What you need to do: Each line of the listing below should be restated word for word.

Supplied material:

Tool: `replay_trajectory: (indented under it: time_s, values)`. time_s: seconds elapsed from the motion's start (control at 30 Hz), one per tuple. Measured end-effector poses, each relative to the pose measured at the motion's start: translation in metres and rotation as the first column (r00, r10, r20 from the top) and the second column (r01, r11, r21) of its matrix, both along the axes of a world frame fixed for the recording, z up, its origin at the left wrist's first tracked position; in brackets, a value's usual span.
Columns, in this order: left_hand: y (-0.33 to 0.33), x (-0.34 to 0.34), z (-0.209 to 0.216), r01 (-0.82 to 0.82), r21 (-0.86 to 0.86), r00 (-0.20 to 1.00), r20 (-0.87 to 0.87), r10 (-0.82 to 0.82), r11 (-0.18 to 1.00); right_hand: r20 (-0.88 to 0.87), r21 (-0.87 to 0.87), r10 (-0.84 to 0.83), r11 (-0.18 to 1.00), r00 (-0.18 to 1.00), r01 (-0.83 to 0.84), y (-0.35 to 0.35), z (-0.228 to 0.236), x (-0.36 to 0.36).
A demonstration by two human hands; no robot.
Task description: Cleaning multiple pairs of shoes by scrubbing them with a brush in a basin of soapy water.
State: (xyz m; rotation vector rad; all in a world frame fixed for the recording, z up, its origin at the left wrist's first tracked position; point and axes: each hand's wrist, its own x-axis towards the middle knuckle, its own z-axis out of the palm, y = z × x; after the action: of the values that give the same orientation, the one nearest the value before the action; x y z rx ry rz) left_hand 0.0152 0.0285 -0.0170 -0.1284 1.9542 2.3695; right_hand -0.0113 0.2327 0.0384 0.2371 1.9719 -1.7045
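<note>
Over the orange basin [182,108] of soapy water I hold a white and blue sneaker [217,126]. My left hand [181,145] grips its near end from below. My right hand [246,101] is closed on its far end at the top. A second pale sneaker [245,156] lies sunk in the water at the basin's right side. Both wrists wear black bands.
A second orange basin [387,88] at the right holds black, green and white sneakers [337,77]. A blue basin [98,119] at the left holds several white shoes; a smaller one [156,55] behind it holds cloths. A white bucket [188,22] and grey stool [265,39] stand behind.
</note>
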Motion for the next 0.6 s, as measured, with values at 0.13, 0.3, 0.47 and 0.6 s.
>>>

Task result:
Tool: `replay_trajectory: (indented under it: time_s, values)`. time_s: seconds elapsed from the motion's start (control at 30 Hz), one per tuple. Measured end-effector poses, each relative to the pose measured at the motion's start: translation in metres and rotation as the first column (r00, r10, r20 from the top) and the second column (r01, r11, r21) of its matrix, both along the axes of a world frame fixed for the recording, z up, its origin at the left wrist's first tracked position; in brackets, a value's usual span.
Columns, in this order: left_hand: y (-0.33 to 0.33), x (-0.34 to 0.34), z (-0.209 to 0.216), r01 (-0.82 to 0.82), r21 (-0.86 to 0.86), r00 (-0.20 to 1.00), r20 (-0.87 to 0.87), r10 (-0.82 to 0.82), r11 (-0.18 to 1.00); right_hand: r20 (-0.88 to 0.87), r21 (-0.87 to 0.87), r10 (-0.84 to 0.83), r11 (-0.18 to 1.00), r00 (-0.18 to 1.00), r01 (-0.83 to 0.84), y (-0.35 to 0.35), z (-0.228 to 0.236), x (-0.36 to 0.36).
A demonstration by two human hands; no robot.
Task description: Cleaning multiple pairs of shoes by scrubbing them with a brush in a basin of soapy water.
State: (xyz m; rotation vector rad; all in a world frame fixed for the recording, z up, its origin at the left wrist's first tracked position; point and axes: each hand's wrist, its own x-axis towards the middle knuckle, its own z-axis out of the palm, y = z × x; after the action: of the values that give the same orientation, the one nearest the value before the action; x y z rx ry rz) left_hand 0.0152 0.0285 -0.0170 -0.1284 1.9542 2.3695; right_hand -0.0113 0.2327 0.0384 0.2371 1.9719 -1.7045
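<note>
Over the orange basin [182,108] of soapy water I hold a white and blue sneaker [217,126]. My left hand [181,145] grips its near end from below. My right hand [246,101] is closed on its far end at the top. A second pale sneaker [245,156] lies sunk in the water at the basin's right side. Both wrists wear black bands.
A second orange basin [387,88] at the right holds black, green and white sneakers [337,77]. A blue basin [98,119] at the left holds several white shoes; a smaller one [156,55] behind it holds cloths. A white bucket [188,22] and grey stool [265,39] stand behind.
</note>
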Motion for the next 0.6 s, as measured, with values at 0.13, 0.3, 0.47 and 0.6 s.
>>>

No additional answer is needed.